Workplan dependencies and prio for text research lab workplans

2026-05-04 00:12:07 +02:00
parent 4fc891c076
commit 6f0facd744
18 changed files with 1644 additions and 1 deletions
--- a/src/markitect_tool/init.py
+++ b/src/markitect_tool/init.py
@@ -21,6 +21,12 @@ from markitect_tool.contract import (
    validate_contract_file,
 )
 from markitect_tool.diagnostics import Diagnostic, SourceLocation
+from markitect_tool.query import (
+    InvalidQueryError,
+    QueryMatch,
+    extract_document,
+    query_document,
+)
 from markitect_tool.schema import (
    MarkdownSchema,
    SchemaValidationResult,
@@ -55,4 +61,8 @@ __all__ = [
    "validate_contract_file",
    "Diagnostic",
    "SourceLocation",
+    "InvalidQueryError",
+    "QueryMatch",
+    "extract_document",
+    "query_document",
 ]
--- a/src/markitect_tool/cli/main.py
+++ b/src/markitect_tool/cli/main.py
@@ -16,6 +16,7 @@ from markitect_tool.contract import (
    load_contract_file,
    validate_contract,
 )
+from markitect_tool.query import InvalidQueryError, extract_document, query_document
 from markitect_tool.schema import load_schema_file, validate_markdown_file, validate_schema


@@ -65,6 +66,60 @@ def metrics(file: Path, output_format: str) -> None:
    _emit_metrics(data, output_format)


+@main.command()
+@click.argument("file", type=click.Path(exists=True, dir_okay=False, path_type=Path))
+@click.argument("selector")
+@click.option(
+    "--format",
+    "output_format",
+    type=click.Choice(["json", "yaml", "text"], case_sensitive=False),
+    default="json",
+    show_default=True,
+)
+def query(file: Path, selector: str, output_format: str) -> None:
+    """Query structured Markdown content with a small selector."""
+
+    document = parse_markdown_file(file)
+    try:
+        matches = query_document(document, selector)

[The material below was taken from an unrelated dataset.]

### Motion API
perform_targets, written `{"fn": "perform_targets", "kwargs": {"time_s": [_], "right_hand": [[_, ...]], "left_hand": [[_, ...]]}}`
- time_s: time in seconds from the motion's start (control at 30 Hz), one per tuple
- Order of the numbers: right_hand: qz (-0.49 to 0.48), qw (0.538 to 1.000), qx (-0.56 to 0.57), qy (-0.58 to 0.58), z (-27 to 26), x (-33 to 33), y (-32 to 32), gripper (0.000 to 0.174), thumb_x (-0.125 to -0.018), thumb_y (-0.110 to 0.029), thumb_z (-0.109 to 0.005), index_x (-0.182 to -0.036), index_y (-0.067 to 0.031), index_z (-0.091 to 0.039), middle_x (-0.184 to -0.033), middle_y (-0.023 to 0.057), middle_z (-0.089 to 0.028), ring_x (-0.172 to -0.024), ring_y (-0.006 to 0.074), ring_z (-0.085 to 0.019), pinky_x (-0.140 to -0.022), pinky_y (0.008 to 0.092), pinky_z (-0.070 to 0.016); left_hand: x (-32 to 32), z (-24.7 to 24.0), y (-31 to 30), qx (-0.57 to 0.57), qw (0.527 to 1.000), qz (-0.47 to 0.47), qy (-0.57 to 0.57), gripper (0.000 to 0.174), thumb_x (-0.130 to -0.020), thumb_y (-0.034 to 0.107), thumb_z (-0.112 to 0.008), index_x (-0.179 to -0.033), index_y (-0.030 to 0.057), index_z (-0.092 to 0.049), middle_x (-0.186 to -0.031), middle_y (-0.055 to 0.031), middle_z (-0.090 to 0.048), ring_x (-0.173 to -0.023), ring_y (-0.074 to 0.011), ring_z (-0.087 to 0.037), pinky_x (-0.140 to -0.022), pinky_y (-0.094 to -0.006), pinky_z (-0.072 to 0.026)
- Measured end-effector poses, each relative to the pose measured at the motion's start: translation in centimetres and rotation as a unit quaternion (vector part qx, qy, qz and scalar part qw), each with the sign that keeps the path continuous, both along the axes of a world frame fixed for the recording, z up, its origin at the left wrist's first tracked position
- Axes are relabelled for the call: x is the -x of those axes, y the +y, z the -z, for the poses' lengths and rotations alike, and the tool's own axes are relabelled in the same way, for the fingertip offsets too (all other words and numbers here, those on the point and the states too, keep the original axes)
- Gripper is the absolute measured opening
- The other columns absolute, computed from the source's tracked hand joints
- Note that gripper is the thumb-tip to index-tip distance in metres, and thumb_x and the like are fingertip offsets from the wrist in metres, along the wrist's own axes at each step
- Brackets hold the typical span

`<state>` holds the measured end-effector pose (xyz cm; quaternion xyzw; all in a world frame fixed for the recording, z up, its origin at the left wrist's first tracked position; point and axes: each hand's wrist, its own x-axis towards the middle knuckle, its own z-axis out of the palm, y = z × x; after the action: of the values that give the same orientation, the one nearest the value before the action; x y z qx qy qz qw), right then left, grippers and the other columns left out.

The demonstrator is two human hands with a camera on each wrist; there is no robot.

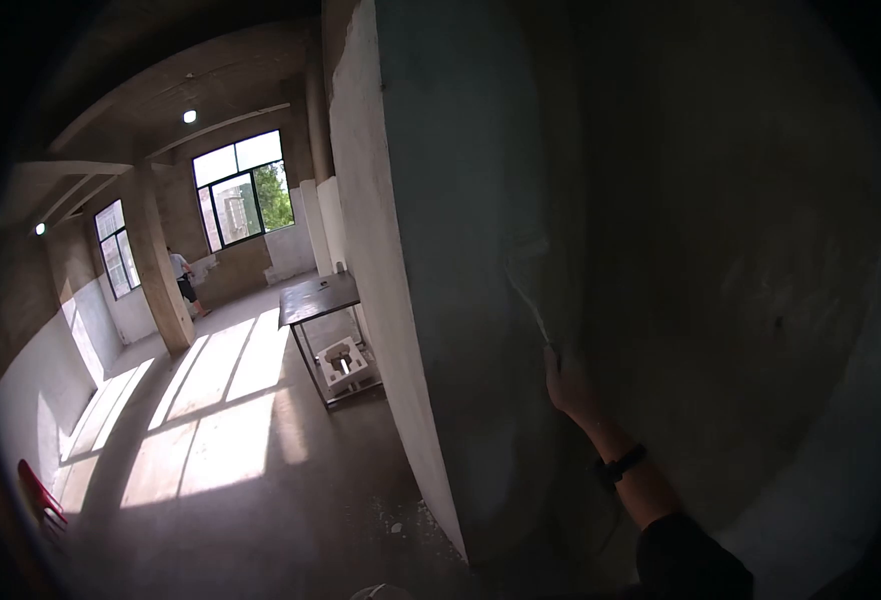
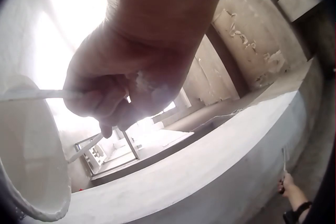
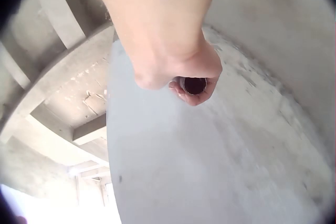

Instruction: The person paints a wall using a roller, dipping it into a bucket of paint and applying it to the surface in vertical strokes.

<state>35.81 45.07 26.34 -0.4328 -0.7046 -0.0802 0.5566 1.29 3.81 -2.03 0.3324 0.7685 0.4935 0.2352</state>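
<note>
My right hand (image 1: 568, 385) grips the handle of a paint roller against the dim wall. The paint roller (image 1: 530, 300) reaches up and left from the fist, its thin frame ending in a small pale head at the wall. From the right wrist view, the fingers curl round a tube-like handle (image 3: 195, 86) with a dark hollow end. My left hand (image 2: 142, 66), outside the head view, has its fingers curled round the thin white handle (image 2: 37, 95) of a white bucket. The bucket (image 2: 60, 203) hangs beside that hand, its round mouth partly in view.
A wall edge (image 1: 405, 270) stands left of the roller. Beyond it, a metal-framed table (image 1: 318, 297) holds a white moulded block (image 1: 342, 364) on its lower level. Another person (image 1: 182, 275) stands near the far window. Something red (image 1: 40, 492) lies at lower left.
</note>
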Motion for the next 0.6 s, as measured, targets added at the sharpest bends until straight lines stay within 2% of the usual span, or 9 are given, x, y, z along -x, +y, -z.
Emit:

+    except InvalidQueryError as exc:
+        raise click.ClickException(str(exc)) from exc
+    data = {
+        "selector": selector,
+        "document_path": str(file),
+        "count": len(matches),
+        "matches": [match.to_dict() for match in matches],
+    }
+    _emit_query(data, output_format)
+
+
+@main.command()
+@click.argument("file", type=click.Path(exists=True, dir_okay=False, path_type=Path))
+@click.argument("selector")
+@click.option(
+    "--format",
+    "output_format",
+    type=click.Choice(["text", "json", "yaml"], case_sensitive=False),
+    default="text",
+    show_default=True,
+)
+def extract(file: Path, selector: str, output_format: str) -> None:
+    """Extract text or Markdown content from structured Markdown."""
+
+    document = parse_markdown_file(file)
+    try:
+        items = extract_document(document, selector)

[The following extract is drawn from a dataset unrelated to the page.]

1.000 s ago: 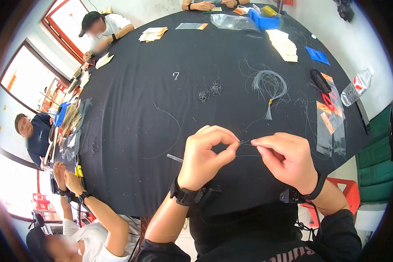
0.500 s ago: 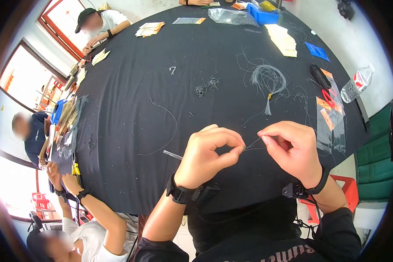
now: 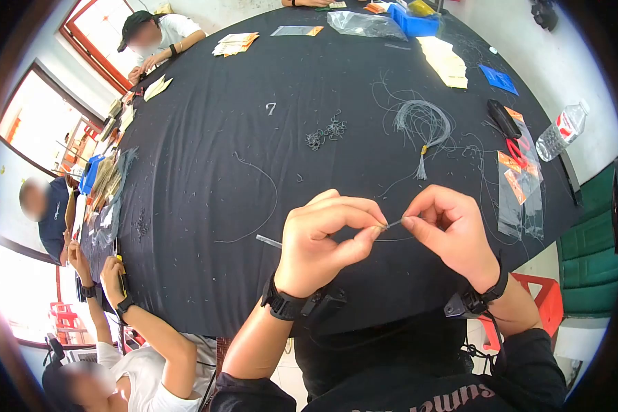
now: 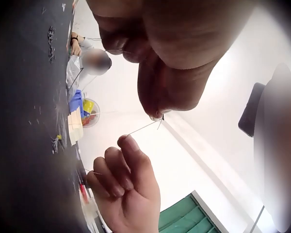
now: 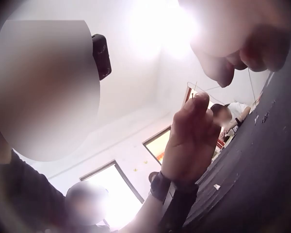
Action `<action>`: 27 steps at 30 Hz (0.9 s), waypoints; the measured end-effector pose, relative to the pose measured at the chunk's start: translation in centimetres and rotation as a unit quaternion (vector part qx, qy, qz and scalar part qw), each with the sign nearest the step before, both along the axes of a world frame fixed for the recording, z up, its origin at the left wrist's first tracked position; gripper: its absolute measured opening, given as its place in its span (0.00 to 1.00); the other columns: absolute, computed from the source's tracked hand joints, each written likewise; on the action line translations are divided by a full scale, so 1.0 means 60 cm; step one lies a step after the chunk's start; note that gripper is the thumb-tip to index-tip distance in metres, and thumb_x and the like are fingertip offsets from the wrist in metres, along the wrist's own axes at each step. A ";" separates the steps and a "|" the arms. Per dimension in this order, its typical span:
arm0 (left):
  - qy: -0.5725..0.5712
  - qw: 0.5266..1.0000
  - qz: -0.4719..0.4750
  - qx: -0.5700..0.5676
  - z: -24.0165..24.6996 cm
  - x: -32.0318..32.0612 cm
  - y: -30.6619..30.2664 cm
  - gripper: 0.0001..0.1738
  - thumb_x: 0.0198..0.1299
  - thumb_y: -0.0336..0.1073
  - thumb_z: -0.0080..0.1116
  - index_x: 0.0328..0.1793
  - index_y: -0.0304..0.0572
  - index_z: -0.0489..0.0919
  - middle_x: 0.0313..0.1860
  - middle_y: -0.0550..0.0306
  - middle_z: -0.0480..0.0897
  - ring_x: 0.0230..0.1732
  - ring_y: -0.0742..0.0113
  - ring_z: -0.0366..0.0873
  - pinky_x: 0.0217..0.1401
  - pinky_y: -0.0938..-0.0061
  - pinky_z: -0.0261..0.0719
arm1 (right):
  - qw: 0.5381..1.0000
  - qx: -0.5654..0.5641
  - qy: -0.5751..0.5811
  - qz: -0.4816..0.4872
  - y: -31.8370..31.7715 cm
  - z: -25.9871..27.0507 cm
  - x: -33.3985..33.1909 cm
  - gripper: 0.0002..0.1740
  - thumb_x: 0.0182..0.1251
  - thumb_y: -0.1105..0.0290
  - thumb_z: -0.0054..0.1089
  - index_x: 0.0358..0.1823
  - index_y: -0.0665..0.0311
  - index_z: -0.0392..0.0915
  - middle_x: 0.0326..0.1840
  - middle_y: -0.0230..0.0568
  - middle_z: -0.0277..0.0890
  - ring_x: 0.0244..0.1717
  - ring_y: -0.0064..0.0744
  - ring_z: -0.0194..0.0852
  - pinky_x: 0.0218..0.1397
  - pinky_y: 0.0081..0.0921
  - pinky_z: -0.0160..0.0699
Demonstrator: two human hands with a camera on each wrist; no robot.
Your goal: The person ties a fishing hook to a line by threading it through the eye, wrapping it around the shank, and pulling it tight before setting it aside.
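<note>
Thumb and forefinger of my left hand point(image 3: 326, 237) pinch a small fishing hook, mostly hidden, with a dark tip point(image 4: 163, 117) poking out in the left wrist view. Thin clear fishing line point(image 4: 143, 128) runs from there to my right hand point(image 3: 450, 230), which pinches it between thumb and forefinger. The fingertips of both hands are a short way apart above the black cloth. Beyond them lie a pile of dark hooks point(image 3: 326, 134) and a coiled bundle of line point(image 3: 424, 123) tied in yellow.
A loose length of line point(image 3: 276, 189) curves left of my hands. At right are red-handled scissors point(image 3: 516, 152), clear packets point(image 3: 511, 216) and a water bottle point(image 3: 563, 130). Yellowish cards point(image 3: 443, 62) and a blue box point(image 3: 415, 22) stand farther back. Other people sit around the table.
My right hand has risen away, then come back close to my left, drawing in the line that stood out between them. The left hand keeps its pinch and has shifted little.
</note>
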State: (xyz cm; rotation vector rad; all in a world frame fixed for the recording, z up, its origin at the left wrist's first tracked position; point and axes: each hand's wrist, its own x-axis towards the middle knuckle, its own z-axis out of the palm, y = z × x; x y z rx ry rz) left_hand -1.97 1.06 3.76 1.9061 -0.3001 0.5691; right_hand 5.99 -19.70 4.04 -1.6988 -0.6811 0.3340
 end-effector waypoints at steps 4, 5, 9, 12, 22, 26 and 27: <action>-0.005 0.997 0.068 0.029 0.000 0.000 -0.002 0.04 0.48 0.24 0.68 0.30 0.40 0.85 0.34 0.61 0.88 0.30 0.73 0.77 0.36 0.78 0.73 | 0.998 -0.023 -0.061 0.016 0.003 0.003 -0.021 0.05 0.58 0.78 0.68 0.35 0.64 0.82 0.20 0.26 0.70 0.21 0.11 0.59 0.24 0.16 0.57; -0.001 0.995 0.087 0.044 0.001 0.000 -0.003 0.04 0.47 0.23 0.68 0.31 0.40 0.85 0.34 0.61 0.88 0.30 0.73 0.77 0.36 0.78 0.73 | 0.995 -0.025 -0.091 0.022 0.007 0.003 -0.026 0.05 0.57 0.78 0.68 0.35 0.64 0.82 0.22 0.28 0.71 0.20 0.13 0.60 0.24 0.17 0.59; -0.036 0.988 0.096 0.119 -0.010 0.007 -0.006 0.06 0.45 0.23 0.68 0.30 0.41 0.84 0.35 0.62 0.88 0.28 0.70 0.76 0.33 0.77 0.73 | 0.981 -0.033 -0.179 0.059 0.017 0.008 -0.037 0.07 0.56 0.80 0.67 0.36 0.64 0.82 0.27 0.35 0.77 0.20 0.22 0.66 0.25 0.21 0.64; -0.039 0.987 0.069 0.140 -0.015 0.008 -0.011 0.07 0.43 0.23 0.69 0.30 0.41 0.84 0.35 0.62 0.88 0.27 0.68 0.75 0.32 0.76 0.73 | 0.974 -0.015 -0.212 0.079 0.020 0.013 -0.031 0.06 0.57 0.80 0.67 0.36 0.65 0.81 0.27 0.35 0.77 0.21 0.22 0.68 0.25 0.20 0.65; -0.030 0.995 -0.025 0.093 -0.014 0.005 -0.021 0.07 0.42 0.23 0.69 0.28 0.42 0.83 0.34 0.64 0.88 0.25 0.69 0.74 0.30 0.76 0.72 | 0.983 -0.005 -0.185 0.003 0.008 0.034 0.003 0.05 0.58 0.81 0.67 0.35 0.65 0.82 0.17 0.26 0.67 0.18 0.12 0.57 0.23 0.16 0.56; -0.028 0.996 -0.030 0.082 -0.010 0.003 -0.022 0.07 0.41 0.23 0.68 0.26 0.43 0.83 0.32 0.65 0.88 0.24 0.71 0.73 0.29 0.77 0.71 | 0.988 -0.003 -0.151 -0.008 -0.001 0.024 0.007 0.04 0.59 0.80 0.67 0.35 0.65 0.82 0.16 0.24 0.64 0.19 0.11 0.56 0.23 0.16 0.55; -0.029 0.996 -0.030 0.082 -0.009 0.002 -0.022 0.07 0.41 0.23 0.68 0.26 0.43 0.83 0.32 0.65 0.88 0.24 0.71 0.73 0.29 0.77 0.71 | 0.990 -0.002 -0.144 -0.008 -0.002 0.022 0.006 0.04 0.59 0.79 0.67 0.35 0.65 0.82 0.16 0.23 0.63 0.19 0.10 0.56 0.23 0.16 0.54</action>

+    except InvalidQueryError as exc:
+        raise click.ClickException(str(exc)) from exc
+    data = {
+        "selector": selector,
+        "document_path": str(file),
+        "count": len(items),
+        "items": items,
+    }
+    _emit_extract(data, output_format)
+
+
@main.command()
@click.argument("file", type=click.Path(exists=True, dir_okay=False, path_type=Path))
@click.option(
@@ -214,5 +269,28 @@ def _emit_metrics(data: dict, output_format: str) -> None:
                )


+def _emit_query(data: dict, output_format: str) -> None:
+    if output_format == "json":
+        click.echo(json.dumps(data, indent=2, ensure_ascii=False))
+    elif output_format == "yaml":
+        click.echo(yaml.safe_dump(data, sort_keys=False))
+    else:
+        click.echo(f"{data['count']} match(es)")

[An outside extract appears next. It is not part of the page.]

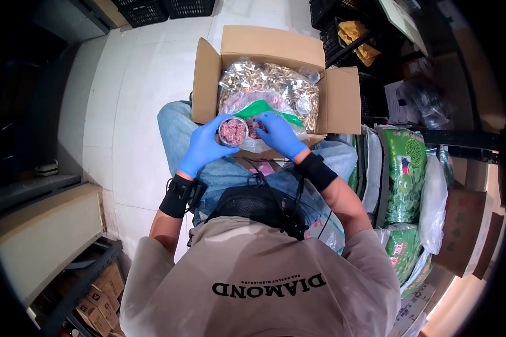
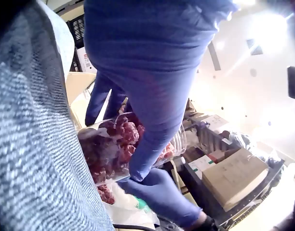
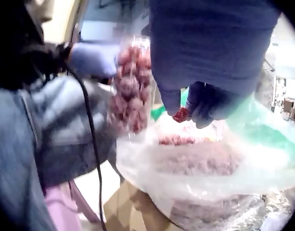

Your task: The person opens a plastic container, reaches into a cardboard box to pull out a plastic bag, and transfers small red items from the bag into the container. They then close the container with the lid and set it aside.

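My gloved left hand (image 1: 199,150) grips a clear plastic jar (image 1: 233,132) filled with wrinkled, pinkish-red dried fruit. In the left wrist view the jar (image 2: 113,144) lies tilted, its ribbed end past the thumb. Just right of it, my gloved right hand (image 1: 281,136) reaches over an opened plastic bag (image 1: 257,147) with a green band. Between thumb and fingers it pinches one small dried fruit (image 3: 181,114), seen in the right wrist view. More of the same red fruit (image 3: 200,161) shows through the bag below.
An open cardboard box (image 1: 272,42) stands between the person's knees, holding clear bags of brown-and-cream dried pieces (image 1: 242,76). Green printed bags (image 1: 405,174) and cartons (image 1: 461,230) line the right side. Black crates (image 1: 143,12) stand at the back; a low shelf (image 1: 67,297) is at left.
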Tool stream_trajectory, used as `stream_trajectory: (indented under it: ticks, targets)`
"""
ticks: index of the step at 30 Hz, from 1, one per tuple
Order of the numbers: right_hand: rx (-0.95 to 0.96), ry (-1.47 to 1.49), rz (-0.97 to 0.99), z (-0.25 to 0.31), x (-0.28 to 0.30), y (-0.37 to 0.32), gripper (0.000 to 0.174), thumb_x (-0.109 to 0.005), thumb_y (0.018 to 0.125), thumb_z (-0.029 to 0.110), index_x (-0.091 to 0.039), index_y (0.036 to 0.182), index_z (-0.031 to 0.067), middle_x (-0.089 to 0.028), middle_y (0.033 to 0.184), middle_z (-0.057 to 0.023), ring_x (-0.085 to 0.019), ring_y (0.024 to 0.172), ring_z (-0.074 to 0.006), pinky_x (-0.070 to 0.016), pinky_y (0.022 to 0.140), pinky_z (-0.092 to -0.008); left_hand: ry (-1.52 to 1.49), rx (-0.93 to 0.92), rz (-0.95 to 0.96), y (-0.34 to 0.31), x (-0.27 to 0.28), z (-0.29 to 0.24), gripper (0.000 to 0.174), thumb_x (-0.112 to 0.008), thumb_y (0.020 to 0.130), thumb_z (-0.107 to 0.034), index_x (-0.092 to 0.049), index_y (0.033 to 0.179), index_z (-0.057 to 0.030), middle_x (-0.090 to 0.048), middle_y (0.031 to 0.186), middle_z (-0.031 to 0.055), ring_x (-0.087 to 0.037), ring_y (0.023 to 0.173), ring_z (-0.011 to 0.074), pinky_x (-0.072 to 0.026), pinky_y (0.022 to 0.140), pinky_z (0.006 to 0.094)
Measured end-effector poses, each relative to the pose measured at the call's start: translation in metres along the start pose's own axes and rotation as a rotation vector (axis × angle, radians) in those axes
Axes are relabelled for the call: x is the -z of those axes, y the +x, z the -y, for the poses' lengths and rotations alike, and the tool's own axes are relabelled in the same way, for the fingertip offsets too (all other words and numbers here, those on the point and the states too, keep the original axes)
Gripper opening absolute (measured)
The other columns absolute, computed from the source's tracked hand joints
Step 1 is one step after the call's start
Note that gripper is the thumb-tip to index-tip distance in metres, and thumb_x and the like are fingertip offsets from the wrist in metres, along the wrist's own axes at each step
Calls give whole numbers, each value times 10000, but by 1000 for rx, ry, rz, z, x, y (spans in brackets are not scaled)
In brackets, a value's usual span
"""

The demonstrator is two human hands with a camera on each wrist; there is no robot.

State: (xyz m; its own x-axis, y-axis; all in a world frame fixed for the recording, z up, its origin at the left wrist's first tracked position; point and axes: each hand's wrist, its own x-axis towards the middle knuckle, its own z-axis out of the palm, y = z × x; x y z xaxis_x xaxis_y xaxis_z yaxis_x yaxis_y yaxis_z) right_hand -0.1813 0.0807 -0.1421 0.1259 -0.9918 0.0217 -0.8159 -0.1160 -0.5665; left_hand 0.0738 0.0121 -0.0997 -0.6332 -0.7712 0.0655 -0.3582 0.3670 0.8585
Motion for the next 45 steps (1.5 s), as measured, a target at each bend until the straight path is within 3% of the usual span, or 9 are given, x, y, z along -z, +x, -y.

+        for match in data["matches"]:
+            location = f":{match['line']}" if match.get("line") else ""
+            click.echo(f"- {match['kind']} {match['path']}{location}")
+            if match.get("text"):
+                click.echo(f"  {match['text'].splitlines()[0]}")
+
+
+def _emit_extract(data: dict, output_format: str) -> None:
+    if output_format == "json":
+        click.echo(json.dumps(data, indent=2, ensure_ascii=False))
+    elif output_format == "yaml":
+        click.echo(yaml.safe_dump(data, sort_keys=False))
+    else:
+        click.echo("\n\n".join(data["items"]))
+
+
 if __name__ == "__main__":
    main()
--- a/src/markitect_tool/query/init.py
+++ b/src/markitect_tool/query/init.py
@@ -0,0 +1,15 @@
+"""Query and extraction helpers for parsed Markdown documents."""
+
+from markitect_tool.query.engine import (
+    InvalidQueryError,
+    QueryMatch,
+    extract_document,
+    query_document,
+)
+
+__all__ = [
+    "InvalidQueryError",
+    "QueryMatch",
+    "extract_document",
+    "query_document",
+]
--- a/src/markitect_tool/query/engine.py
+++ b/src/markitect_tool/query/engine.py
@@ -0,0 +1,242 @@
+"""Small selector engine for structured Markdown documents."""
+
+from __future__ import annotations
+
+from dataclasses import dataclass
+from typing import Any
+
+from markitect_tool.contract import collect_metrics
+from markitect_tool.core import ContentBlock, Document, Heading, Section
+
+
+class InvalidQueryError(ValueError):
+    """Raised when a selector cannot be parsed or evaluated."""
+
+
+@dataclass(frozen=True)
+class QueryMatch:
+    """One match returned by a selector."""
+
+    kind: str
+    path: str
+    value: Any
+    text: str | None = None
+    line: int | None = None
+
+    def to_dict(self) -> dict[str, Any]:
+        data = {
+            "kind": self.kind,
+            "path": self.path,
+            "value": self.value,
+            "text": self.text,
+            "line": self.line,
+        }
+        return {key: value for key, value in data.items() if value is not None}
+
+
+@dataclass(frozen=True)
+class _Selector:
+    target: str
+    path: list[str]
+    filters: dict[str, str]
+
+
+def query_document(document: Document, selector: str) -> list[QueryMatch]:
+    """Query a parsed document with a small Markitect selector."""
+
+    parsed = _parse_selector(selector)
+    if parsed.target in {"document", "$", "."}:
+        return [QueryMatch(kind="document", path="$", value=document.to_dict())]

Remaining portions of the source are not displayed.